- Tested in June 2018 with Ubuntu 18.04 and Kubernetes 1.10
- Updated in February 2018 with newer version of
kubeadm-bootstrap
, Kubernetes 1.9.2
Introduction
The best infrastructure available to deploy Jupyterhub at scale is Kubernetes. Kubernetes provides a fault-tolerant system to deploy, manage and scale containers. The Jupyter team released a recipe to deploy Jupyterhub on top of Kubernetes, Zero to Jupyterhub. In this deployment both the hub, the proxy and all Jupyter Notebooks servers for the users are running inside Docker containers managed by Kubernetes.
Kubernetes is a highly sophisticated system, for smaller deployments (30/50 users, less then 10 servers), another option is to use the Docker Swarm mode, I covered this in a tutorial on how to deploy it on Jetstream.
If you are not already familiar with Kubernetes, better first read the section about tools in Zero to Jupyterhub.
In this tutorial we will be installing Kubernetes on 2 Ubuntu instances on the XSEDE Jetstream OpenStack-based cloud, configure permanent storage with the Ceph distributed filesystem and run the “Zero to Jupyterhub” recipe to install Jupyterhub on it.
Setup two virtual machines
First of all we need to create two Virtual Machines from the Jetstream Atmosphere admin panelI tested this on XSEDE Jetstream Ubuntu 16.04 image (with Docker pre-installed), for testing purposes “small” instances work, then they can be scaled up for production. You can name them master_node
and node_1
for example. Make sure that port 80 and 443 are open to outside connections.
Then you can SSH into the first machine with your XSEDE username with sudo
privileges.
Install Kubernetes
The “Zero to Jupyterhub” recipe targets an already existing Kubernetes cluster, for example on Google Cloud. However the Berkeley Data Science Education Program team, which administers one of the largest Jupyterhub deployments to date, released a set of scripts based on the kubeadm
tool to setup Kubernetes from scratch.
This will install all the Kubernetes services and configure the kubectl
command line tool for administering and monitoring the cluster and the helm
package manager to install pre-packaged services.
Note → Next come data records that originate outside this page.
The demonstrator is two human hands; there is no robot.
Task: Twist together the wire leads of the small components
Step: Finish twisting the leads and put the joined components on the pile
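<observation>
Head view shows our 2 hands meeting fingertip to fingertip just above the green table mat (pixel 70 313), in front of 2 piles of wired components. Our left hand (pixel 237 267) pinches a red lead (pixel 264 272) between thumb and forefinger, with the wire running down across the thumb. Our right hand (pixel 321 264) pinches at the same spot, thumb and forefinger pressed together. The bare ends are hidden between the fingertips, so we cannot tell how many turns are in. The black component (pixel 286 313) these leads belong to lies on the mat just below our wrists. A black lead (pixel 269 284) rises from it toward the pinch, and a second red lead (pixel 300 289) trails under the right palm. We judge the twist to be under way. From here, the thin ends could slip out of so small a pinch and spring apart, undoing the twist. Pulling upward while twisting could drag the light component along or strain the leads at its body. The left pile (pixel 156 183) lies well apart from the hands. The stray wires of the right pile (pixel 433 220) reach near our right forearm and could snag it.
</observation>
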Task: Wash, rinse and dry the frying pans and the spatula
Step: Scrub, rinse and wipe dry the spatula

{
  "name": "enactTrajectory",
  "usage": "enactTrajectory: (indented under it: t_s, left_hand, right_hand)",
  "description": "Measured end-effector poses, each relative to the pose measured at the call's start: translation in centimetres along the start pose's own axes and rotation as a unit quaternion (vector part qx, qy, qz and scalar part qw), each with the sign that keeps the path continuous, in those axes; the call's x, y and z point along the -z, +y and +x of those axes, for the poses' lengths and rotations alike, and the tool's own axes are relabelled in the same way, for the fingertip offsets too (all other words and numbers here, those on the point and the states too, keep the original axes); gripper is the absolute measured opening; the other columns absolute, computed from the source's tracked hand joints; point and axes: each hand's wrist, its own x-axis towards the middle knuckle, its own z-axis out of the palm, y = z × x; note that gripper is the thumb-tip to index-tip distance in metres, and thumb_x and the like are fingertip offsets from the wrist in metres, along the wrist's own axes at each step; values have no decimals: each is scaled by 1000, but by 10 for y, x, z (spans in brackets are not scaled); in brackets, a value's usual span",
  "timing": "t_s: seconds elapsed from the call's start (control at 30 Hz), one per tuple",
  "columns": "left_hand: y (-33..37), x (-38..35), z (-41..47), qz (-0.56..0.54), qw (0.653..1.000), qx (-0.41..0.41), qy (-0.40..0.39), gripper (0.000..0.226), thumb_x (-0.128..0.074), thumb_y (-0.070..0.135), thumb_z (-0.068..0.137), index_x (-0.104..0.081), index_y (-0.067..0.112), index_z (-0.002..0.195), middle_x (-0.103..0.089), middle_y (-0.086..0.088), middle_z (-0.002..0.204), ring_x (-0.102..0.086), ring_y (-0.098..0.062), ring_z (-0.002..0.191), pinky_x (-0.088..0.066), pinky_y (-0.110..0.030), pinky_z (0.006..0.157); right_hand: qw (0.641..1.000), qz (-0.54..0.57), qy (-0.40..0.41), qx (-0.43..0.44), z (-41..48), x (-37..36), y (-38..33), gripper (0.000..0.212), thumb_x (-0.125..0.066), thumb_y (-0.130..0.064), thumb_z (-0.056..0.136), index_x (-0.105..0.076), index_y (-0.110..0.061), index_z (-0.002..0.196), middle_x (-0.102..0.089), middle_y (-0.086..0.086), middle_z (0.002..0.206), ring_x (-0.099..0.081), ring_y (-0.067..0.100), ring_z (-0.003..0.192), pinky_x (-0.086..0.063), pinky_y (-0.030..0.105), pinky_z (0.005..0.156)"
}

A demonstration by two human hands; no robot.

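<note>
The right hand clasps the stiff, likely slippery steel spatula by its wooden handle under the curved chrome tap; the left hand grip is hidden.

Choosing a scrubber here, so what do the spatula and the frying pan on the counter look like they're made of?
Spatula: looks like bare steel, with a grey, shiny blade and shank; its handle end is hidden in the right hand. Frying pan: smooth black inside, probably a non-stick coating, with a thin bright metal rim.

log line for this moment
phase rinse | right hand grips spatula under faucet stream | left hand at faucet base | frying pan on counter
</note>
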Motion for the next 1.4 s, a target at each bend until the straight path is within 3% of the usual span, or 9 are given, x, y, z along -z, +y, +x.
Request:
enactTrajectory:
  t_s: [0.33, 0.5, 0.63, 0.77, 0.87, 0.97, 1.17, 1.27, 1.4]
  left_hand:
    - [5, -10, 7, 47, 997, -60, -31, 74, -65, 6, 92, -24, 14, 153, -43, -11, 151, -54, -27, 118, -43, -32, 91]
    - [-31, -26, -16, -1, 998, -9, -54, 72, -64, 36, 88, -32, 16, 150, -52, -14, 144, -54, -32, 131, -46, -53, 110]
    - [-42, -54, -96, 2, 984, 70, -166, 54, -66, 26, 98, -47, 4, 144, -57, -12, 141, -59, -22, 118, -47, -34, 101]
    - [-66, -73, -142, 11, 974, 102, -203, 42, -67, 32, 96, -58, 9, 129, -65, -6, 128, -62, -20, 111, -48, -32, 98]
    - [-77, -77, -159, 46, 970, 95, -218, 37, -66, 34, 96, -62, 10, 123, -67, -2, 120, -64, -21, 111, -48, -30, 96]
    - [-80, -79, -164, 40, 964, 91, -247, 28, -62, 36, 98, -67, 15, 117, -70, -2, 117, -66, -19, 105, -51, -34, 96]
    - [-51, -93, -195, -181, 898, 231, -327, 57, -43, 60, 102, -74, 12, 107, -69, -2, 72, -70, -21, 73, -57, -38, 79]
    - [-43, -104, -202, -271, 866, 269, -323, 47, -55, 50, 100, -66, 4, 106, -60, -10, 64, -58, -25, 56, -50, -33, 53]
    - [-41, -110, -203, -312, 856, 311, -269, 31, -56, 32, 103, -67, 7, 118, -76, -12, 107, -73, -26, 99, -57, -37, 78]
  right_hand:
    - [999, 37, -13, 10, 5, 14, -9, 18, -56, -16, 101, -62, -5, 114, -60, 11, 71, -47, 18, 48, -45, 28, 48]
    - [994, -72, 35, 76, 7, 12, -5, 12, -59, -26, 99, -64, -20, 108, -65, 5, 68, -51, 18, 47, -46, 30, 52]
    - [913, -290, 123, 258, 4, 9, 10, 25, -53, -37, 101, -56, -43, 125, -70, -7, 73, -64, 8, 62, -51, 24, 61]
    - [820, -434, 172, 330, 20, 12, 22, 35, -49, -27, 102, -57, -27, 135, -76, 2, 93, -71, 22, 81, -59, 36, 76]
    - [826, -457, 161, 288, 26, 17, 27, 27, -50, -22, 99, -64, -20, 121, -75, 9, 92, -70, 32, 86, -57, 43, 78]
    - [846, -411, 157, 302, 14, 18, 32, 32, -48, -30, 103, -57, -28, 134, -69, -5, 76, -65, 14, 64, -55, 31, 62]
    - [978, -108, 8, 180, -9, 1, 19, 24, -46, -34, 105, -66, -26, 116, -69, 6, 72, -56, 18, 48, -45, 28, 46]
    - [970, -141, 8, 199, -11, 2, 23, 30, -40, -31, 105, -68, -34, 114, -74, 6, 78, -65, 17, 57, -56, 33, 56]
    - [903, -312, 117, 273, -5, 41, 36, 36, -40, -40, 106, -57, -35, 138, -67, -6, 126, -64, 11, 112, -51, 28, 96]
SSH into the first server and follow the instructions at https://github.com/data-8/kubeadm-bootstrap to “Setup a Master Node” this will install a more recent version of Docker.
Once the initialization of the master node is completed, you should be able to check that several containers (pods in Kubernetes) are running:
zonca@js-xxx-xxx:~/kubeadm-bootstrap$ sudo kubectl get pods --all-namespaces
NAMESPACE NAME READY STATUS RESTARTS AGE
kube-system etcd-js-169-xx.jetstream-cloud.org 1/1 Running 0 1m
kube-system kube-apiserver-js-169-xx.jetstream-cloud.org 1/1 Running 0 1m
kube-system kube-controller-manager-js-169-xx.jetstream-cloud.org 1/1 Running 0 1m
kube-system kube-dns-6f4fd4bdf-nxxkh 3/3 Running 0 2m
kube-system kube-flannel-ds-rlsgb 1/1 Running 1 2m
kube-system kube-proxy-ntmwx 1/1 Running 0 2m
kube-system kube-scheduler-js-169-xx.jetstream-cloud.org 1/1 Running 0 2m
kube-system tiller-deploy-69cb6984f-77nx2 1/1 Running 0 2m
support support-nginx-ingress-controller-k4swb 1/1 Running 0 36s
support support-nginx-ingress-default-backend-cb84895fb-qs9pp 1/1 Running 0 36s
Make also sure routing is working by accessing with your web browser the address of the Virtual Machine js-169-xx.jetstream-cloud.org
and verify you are getting the error message default backend - 404
.
Then SSH to the other server and set it up as a worker following the instructions in “Setup a Worker Node” at https://github.com/data-8/kubeadm-bootstrap,
Once the setup is complete on the worker, log back in to the master and check that the worker joined Kubernetes:
zonca@js-169-xx:~/kubeadm-bootstrap$ sudo kubectl get nodes
NAME STATUS ROLES AGE VERSION
js-168-yyy.jetstream-cloud.org Ready <none> 1m v1.9.2
js-169-xx.jetstream-cloud.org Ready master 2h v1.9.2
Setup permanent storage for Kubernetes
The cluster we just setup has no permament storage, so user data would disappear every time a container is killed. We woud like to provide users with a permament home that would be available across all of the Kubernetes cluster, so that even if a user container spawns again on a different server, the data are available.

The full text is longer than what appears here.